Por Daniele Buchidid Bertolini
Você certamente deve estar se perguntando o motivo de te escrever depois de um bom tempo sem ao menos uma troca de palavras. A resposta é a mais simples possível, eu gosto de você. Você foi meu amor platônico. E continua sendo o amigo que nunca conseguirei ter.
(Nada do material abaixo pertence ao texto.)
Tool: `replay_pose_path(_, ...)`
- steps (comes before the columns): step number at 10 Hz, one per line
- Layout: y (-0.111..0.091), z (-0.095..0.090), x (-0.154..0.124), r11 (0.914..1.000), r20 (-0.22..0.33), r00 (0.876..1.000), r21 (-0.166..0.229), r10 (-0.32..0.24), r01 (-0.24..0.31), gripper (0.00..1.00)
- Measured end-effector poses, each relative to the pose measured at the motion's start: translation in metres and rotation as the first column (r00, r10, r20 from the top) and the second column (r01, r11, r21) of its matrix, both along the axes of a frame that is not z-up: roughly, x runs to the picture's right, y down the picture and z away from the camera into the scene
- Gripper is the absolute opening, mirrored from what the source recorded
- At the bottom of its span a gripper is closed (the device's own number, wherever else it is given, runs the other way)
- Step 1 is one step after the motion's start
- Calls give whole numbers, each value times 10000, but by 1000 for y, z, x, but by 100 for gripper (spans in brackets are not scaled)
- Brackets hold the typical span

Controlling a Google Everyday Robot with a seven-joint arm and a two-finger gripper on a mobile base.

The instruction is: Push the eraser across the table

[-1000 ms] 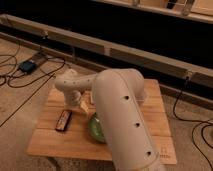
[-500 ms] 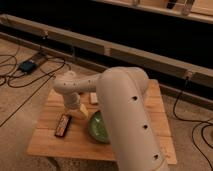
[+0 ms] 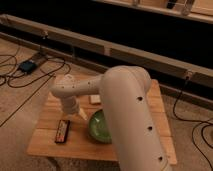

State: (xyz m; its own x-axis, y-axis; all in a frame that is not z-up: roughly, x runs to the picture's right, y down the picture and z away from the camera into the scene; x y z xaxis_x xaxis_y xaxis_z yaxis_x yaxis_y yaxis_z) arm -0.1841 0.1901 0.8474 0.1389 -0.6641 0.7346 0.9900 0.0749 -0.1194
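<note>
The eraser [image 3: 62, 131] is a small flat dark bar with reddish and pale marks, lying on the left front part of the light wooden table [image 3: 50, 142]. My gripper [image 3: 81, 114] hangs from the white arm's wrist just right of and slightly behind the eraser, apart from it, low over the table top. A green bowl [image 3: 98, 127] sits right of the gripper, partly hidden by the big white arm segment.
A small pale beige block [image 3: 95, 99] lies behind the bowl near the table's middle. The bulky white arm [image 3: 132, 115] covers the table's right half. Cables and a dark box [image 3: 29, 65] lie on the floor at the left. A dark wall runs behind.
The arm's wrist and gripper have swung down and toward the front, closer to the eraser. The eraser and bowl have stayed in place.
</note>
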Motion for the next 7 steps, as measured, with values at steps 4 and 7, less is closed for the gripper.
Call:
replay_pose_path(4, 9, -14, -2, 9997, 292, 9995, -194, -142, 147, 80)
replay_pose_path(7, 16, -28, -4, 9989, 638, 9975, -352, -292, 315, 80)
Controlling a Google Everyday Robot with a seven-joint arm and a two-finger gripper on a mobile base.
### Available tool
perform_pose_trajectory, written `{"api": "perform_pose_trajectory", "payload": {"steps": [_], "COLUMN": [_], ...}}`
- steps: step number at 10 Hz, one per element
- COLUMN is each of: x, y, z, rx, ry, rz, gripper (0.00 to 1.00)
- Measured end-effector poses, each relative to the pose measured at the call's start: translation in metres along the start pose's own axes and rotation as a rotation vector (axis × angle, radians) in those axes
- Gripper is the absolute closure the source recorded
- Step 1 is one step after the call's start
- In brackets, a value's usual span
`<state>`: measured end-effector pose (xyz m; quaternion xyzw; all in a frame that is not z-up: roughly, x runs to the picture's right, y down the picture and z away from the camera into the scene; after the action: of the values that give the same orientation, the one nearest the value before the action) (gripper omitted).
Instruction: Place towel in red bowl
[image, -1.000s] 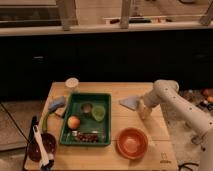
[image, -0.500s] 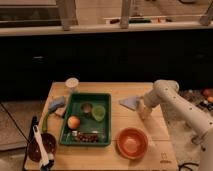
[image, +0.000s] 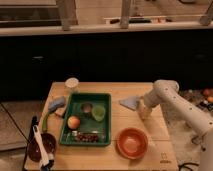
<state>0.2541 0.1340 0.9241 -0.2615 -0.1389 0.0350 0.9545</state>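
The towel (image: 129, 103), a small flat pale grey-blue cloth, lies on the wooden table (image: 115, 90) right of the green tray. The red bowl (image: 132, 142), wide and orange-red with a paler inside, stands near the table's front edge, below the towel. My gripper (image: 143, 111) hangs from the white arm (image: 172, 97) at the towel's right edge, close to the table top, between towel and bowl.
A green tray (image: 104, 120) holds an apple (image: 74, 121), a green cup (image: 99, 112) and small items. A blue pad (image: 56, 104) and white cup (image: 72, 84) lie left. A dark maroon bowl (image: 41, 146) sits front left. Table edges are near on the right.
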Motion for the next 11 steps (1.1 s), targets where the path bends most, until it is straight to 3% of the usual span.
{"api": "perform_pose_trajectory", "payload": {"steps": [3,5,7,10,11], "x": [0.0,-0.0001,0.0005,0.0,-0.0003], "y": [0.0,0.0,0.0004,-0.0002,-0.0002], "z": [0.0,0.0,-0.001,-0.0025,-0.0033], "rx": [0.0,0.0,0.0,0.001,0.0], "ry": [0.0,0.0,0.0,0.0,0.001], "rz": [0.0,0.0,0.001,0.0,-0.001], "gripper": [0.22,0.37,0.43,0.22,0.2]}}
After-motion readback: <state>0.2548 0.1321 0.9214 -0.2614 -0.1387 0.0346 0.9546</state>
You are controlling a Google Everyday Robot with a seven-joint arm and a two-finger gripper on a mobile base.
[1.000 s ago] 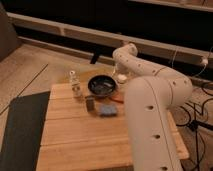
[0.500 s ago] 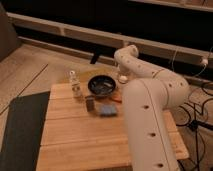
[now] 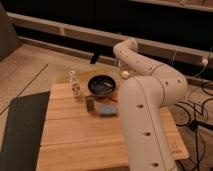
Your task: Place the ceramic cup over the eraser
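Note:
The ceramic cup (image 3: 125, 75) is a small white cylinder at the back of the wooden table (image 3: 75, 137), just right of the black bowl. My gripper (image 3: 122, 72) hangs at the end of the white arm that curls down from above, and it is shut on the ceramic cup, which is still down at table level. The eraser (image 3: 90, 103), a small dark block, lies in front of the bowl, well to the left of the gripper. Most of the gripper is hidden by the arm's own links.
A black bowl (image 3: 102, 85) sits at the table's back centre. A slim clear bottle (image 3: 75, 83) stands to its left. A flat blue pad (image 3: 106, 110) lies beside the eraser, with a thin orange-red object (image 3: 114, 99) behind it. My white arm (image 3: 145, 115) covers the table's right side.
The gripper has closed on the cup. The arm has stayed almost where it was, and the other objects have not moved.

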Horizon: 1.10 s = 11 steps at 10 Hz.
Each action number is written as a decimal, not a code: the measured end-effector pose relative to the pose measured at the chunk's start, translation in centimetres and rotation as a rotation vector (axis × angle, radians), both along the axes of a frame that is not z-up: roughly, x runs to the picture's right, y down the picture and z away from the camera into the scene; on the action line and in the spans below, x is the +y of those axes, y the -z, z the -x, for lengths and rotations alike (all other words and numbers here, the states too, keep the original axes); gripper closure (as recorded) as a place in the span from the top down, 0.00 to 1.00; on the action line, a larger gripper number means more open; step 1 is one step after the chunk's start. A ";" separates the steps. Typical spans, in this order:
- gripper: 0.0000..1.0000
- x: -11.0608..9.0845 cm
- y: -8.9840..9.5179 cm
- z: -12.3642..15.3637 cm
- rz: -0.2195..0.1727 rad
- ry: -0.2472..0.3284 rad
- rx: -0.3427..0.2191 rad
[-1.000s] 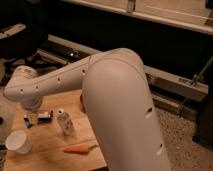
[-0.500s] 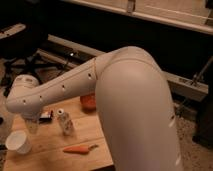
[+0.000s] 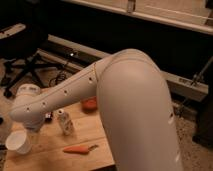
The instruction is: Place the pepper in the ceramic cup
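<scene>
The slender orange-red pepper (image 3: pixel 78 149) lies flat on the wooden table (image 3: pixel 55 159), near its front edge. The white ceramic cup (image 3: pixel 17 142) stands upright at the table's left front corner, a good hand's width left of the pepper. My big white arm sweeps in from the right, its elbow filling the middle of the view. Its wrist ends at the far left, where the gripper (image 3: pixel 30 126) hangs just above and behind the cup. The gripper is mostly hidden by the wrist, and nothing shows in it.
A small clear bottle with a white cap (image 3: pixel 65 122) stands between the cup and the pepper, slightly farther back. A round squat orange thing (image 3: pixel 90 104) sits at the table's back edge beside the arm. An office chair (image 3: pixel 22 55) stands on the floor at left.
The wrist and gripper have come down toward the table's left side, closer to the cup. The elbow has swung right and higher. The pepper, cup and bottle have not moved.
</scene>
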<state>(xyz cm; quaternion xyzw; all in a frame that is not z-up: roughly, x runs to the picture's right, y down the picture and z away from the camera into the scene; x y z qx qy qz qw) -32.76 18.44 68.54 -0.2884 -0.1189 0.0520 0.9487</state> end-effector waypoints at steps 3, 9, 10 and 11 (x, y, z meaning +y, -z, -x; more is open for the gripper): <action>0.80 2.2 -0.4 -1.6 0.039 -0.010 0.019; 0.80 4.4 -0.8 -6.4 0.040 0.015 0.083; 0.80 5.2 -0.8 -7.1 0.062 0.050 0.114; 0.80 5.8 -0.8 -7.5 0.084 0.076 0.141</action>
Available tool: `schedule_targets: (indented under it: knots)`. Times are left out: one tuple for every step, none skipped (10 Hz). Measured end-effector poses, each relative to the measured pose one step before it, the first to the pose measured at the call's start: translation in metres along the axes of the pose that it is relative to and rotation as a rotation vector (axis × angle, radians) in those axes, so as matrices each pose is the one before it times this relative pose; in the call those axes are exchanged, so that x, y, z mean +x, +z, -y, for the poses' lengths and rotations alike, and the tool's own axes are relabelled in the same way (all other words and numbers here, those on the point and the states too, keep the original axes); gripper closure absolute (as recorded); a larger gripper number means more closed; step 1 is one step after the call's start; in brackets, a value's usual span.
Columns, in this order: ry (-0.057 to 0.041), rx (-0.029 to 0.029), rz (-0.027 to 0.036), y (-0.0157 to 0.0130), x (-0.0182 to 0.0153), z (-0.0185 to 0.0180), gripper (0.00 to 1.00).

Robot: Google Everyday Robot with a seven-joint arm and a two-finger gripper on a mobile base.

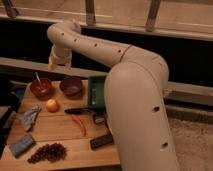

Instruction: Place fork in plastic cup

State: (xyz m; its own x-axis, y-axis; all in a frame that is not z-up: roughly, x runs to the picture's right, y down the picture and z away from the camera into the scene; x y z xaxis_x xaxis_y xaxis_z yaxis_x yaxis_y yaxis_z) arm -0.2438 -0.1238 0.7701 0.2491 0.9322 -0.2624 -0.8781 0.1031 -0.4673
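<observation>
Above the back left of the wooden table (pixel 56 134), your gripper (pixel 59 61) hangs in the air with its jaws apart and nothing between them; in the view it sits over the space between two bowls. Your fork (pixel 37 79) leans in the brown bowl (pixel 41 91), its pale handle rising past the rim, below and left of the gripper. Beside that bowl stands a purple bowl (pixel 71 86), then a green tray (pixel 96 92), partly covered by your arm (pixel 135 100). Nearer the front lie an orange (pixel 52 105), a black-handled knife (pixel 75 110), a red chilli (pixel 79 125), a grey cloth (pixel 28 117), a blue sponge (pixel 21 145), dark grapes (pixel 47 152) and a black block (pixel 101 141).
</observation>
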Motion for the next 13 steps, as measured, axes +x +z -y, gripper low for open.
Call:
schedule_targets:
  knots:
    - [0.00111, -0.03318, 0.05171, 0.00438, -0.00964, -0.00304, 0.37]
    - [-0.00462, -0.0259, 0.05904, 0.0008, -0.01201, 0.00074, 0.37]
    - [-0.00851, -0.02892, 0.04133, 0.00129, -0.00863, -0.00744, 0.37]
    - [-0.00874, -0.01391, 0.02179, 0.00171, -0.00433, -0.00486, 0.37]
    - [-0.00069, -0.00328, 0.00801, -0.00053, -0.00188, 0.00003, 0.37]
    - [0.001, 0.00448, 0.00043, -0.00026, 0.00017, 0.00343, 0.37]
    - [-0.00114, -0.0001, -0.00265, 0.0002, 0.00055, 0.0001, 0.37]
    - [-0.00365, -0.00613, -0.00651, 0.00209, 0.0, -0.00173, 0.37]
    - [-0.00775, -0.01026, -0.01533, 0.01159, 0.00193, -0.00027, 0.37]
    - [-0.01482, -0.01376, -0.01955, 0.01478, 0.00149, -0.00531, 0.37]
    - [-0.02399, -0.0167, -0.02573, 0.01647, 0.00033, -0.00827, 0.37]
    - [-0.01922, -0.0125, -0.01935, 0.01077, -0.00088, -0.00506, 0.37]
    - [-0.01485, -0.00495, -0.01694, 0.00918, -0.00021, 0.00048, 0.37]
Jogamos no escuro e tive a esperança que na segunda rodada de dados meus sentimentos murchassem rapidamente. Imaginava que por não te conhecer, em uma simples conversa perceberia que construí personagens em minha cabeça que nunca tomariam forma no mundo real. Não foi o que aconteceu quando resolvi tirá-los do papel.
No dia em que finalmente te abordei, senti vontade de rir sozinha. Mesmo com muitas pessoas ao redor, esqueci que o mundo continuava a existir e ele se resumiu àquela mesa com quatro cadeiras, as quais ocupadas somavam somente duas. Sua disponibilidade no discorrer da conversa fez com que desejasse um final diferente para aquela noite.
Por algum tempo continuei alimentando seu bichinho da vaidade e acabei destruindo o meu. Mas, desde a última que vez que te vi, andando pela rua e passando por mim como se não me conhecesse, tenho usado clichês, como o tempo e a razão que ele carrega, para evitar suas aparições em meus sonhos.
Sei que você continua totalmente indiferente a tudo que escrevo, e sinceramente não gostaria de ser sua inimiga. O que me resta então, é te desejar boa noite, boa vida e boa sorte.